Severe Aplastic Anemia Clinical Trial
Official title:
Outcome of Peripheral Blood Allogenic Stem Cell Transplantation Using Non-anti Thymocyte Globulin (ATG ) Conditioning Regimens in Severe Aplastic Anemia Patients
Aplastic anemia is a syndrome of bone marrow failure characterized by peripheral pancytopenia and marrow hypoplasia.The theoretical basis for marrow failure includes primary defects in or damage to the stem cell or the marrow microenvironment
The distinction between acquired and inherited disease may present a clinical challenge, but
more than 80% of cases are acquired.
Therapy for aplastic anemia may consist of supportive care only, immunosuppressive therapy,
or hematopoietic cell transplantation. Severe and very severe aplastic anemia have a high
mortality rate with supportive care alone .
The British Committee for Standards in Haematology recommends treating infection or
uncontrolled bleeding before administering immunosuppressive therapy, including in patients
scheduled for hematopoietic cell transplantation. The Pediatric Haemato-Oncology Italian
Association recommends hematopoietic cell transplantation from a matched sibling donor for
severe aplastic anemia, and if a matched donor is not available, options include
immunosuppressive therapy or unrelated donor hematopoietic cell transplantation.
Human leukocyte antigen (HLA)-matched sibling-donor hematopoietic cell transplantation is the
treatment of choice for a young patient with severe or very severe aplastic anemia , being
generally accepted for patients younger than 40 years.
Recent years have seen increasing the use of hematopoietic cells other than bone marrow (BM).
These alternative graft sources include peripheral blood progenitor cells and granulocyte
colony stimulating factor (G-CSF) bone marrow (G-BM). Several groups have demonstrated that
peripheral blood progenitor cell transplantation has faster neutrophil and platelet
engraftment compared to BM in patients with hematologic malignancies ; however, most adult
studies also report an increase in chronic GVHD (cGVHD) Some adult studies describe improved
survival with peripheral blood progenitor cells in adult recipients although survival
generally was no different in those with standard-risk disease .
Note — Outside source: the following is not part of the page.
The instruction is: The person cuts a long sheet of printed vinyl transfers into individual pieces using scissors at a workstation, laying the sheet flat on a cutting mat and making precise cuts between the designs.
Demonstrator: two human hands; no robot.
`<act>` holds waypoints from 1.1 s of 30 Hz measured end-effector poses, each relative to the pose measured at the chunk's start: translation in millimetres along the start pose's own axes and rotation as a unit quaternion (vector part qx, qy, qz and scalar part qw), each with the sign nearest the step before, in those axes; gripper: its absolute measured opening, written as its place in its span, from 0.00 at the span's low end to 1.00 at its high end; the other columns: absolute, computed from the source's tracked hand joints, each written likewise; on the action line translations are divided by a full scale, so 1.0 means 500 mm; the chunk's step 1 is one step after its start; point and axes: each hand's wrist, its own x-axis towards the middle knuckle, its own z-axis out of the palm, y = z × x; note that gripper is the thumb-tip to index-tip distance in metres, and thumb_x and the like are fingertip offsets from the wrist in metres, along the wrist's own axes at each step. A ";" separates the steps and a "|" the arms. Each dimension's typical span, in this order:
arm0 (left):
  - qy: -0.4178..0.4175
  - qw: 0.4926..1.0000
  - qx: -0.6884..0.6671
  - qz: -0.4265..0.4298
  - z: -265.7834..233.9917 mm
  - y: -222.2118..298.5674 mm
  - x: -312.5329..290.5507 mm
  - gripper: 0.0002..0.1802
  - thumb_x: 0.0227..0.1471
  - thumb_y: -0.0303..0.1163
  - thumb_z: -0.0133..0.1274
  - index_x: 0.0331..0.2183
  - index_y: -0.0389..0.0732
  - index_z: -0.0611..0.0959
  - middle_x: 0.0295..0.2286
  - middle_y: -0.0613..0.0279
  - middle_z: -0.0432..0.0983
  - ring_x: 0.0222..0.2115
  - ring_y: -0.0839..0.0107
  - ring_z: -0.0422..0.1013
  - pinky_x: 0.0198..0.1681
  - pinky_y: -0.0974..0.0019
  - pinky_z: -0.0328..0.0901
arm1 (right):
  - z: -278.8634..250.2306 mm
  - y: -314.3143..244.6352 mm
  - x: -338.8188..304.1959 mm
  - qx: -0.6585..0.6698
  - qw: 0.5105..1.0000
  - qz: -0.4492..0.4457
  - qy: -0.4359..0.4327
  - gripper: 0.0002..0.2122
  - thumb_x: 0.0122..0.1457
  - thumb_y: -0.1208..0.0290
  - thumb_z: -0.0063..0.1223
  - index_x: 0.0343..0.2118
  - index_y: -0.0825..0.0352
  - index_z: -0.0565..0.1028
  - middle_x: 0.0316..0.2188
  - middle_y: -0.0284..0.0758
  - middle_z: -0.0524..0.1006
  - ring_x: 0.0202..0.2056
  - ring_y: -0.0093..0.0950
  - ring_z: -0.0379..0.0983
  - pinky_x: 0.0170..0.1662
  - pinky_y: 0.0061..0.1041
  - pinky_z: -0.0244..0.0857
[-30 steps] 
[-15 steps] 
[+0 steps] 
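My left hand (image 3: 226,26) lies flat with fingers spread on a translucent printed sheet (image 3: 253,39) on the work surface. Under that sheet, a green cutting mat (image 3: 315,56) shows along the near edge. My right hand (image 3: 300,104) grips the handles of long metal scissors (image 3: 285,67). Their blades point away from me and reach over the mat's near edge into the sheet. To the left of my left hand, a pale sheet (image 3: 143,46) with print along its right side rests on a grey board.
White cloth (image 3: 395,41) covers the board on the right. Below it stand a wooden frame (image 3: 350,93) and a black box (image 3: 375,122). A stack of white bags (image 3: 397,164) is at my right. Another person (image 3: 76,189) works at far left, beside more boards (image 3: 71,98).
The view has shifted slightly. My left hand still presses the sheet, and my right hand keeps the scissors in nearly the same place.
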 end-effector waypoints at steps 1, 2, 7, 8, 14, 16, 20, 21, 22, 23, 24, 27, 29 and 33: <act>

Cyclophosphamide (Cy)/anti-thymocyte globulin (ATG) is considered the standard conditioning
regimen for patients with severe aplastic anemia undergoing hematopoietic cell
transplantation from a HLA matched sibling donor, The introduction of a fludarabine (F-araA)
based reduced intensity conditioning regimen has extended the availability of hematopoietic
cell transplantation to patients who are older, heavily transfused and having delayed
treatment from the time of diagnosis with HLA matched related/unrelated donors.
The addition of F-araA to the conditioning regimen has been shown to provide additional
immunosuppression for engraftment without increasing toxicity in patients undergoing
hematopoietic cell transplantation .
Also, conditioning with F-araA and Cy is associated with improved long-term survival compared
to a historical cohort receiving Cy/ATG regimen in patients with severe aplastic anemia
undergoing hematopoietic cell transplantation .
Adequate post transplantation immunosuppression is important not only for the prevention of
GVHD, but also to secure adequate suppression of the host immune system and prevention of
graft rejection. The administration of CsA alone or with or without short-course methotrexate
or steroid should be considered the standard post transplantation immunosuppression. In
addition to possibility of use of other immunosuppressive agents, including the use of
mycophenolate mofetil, particularly in patients with renal impairment.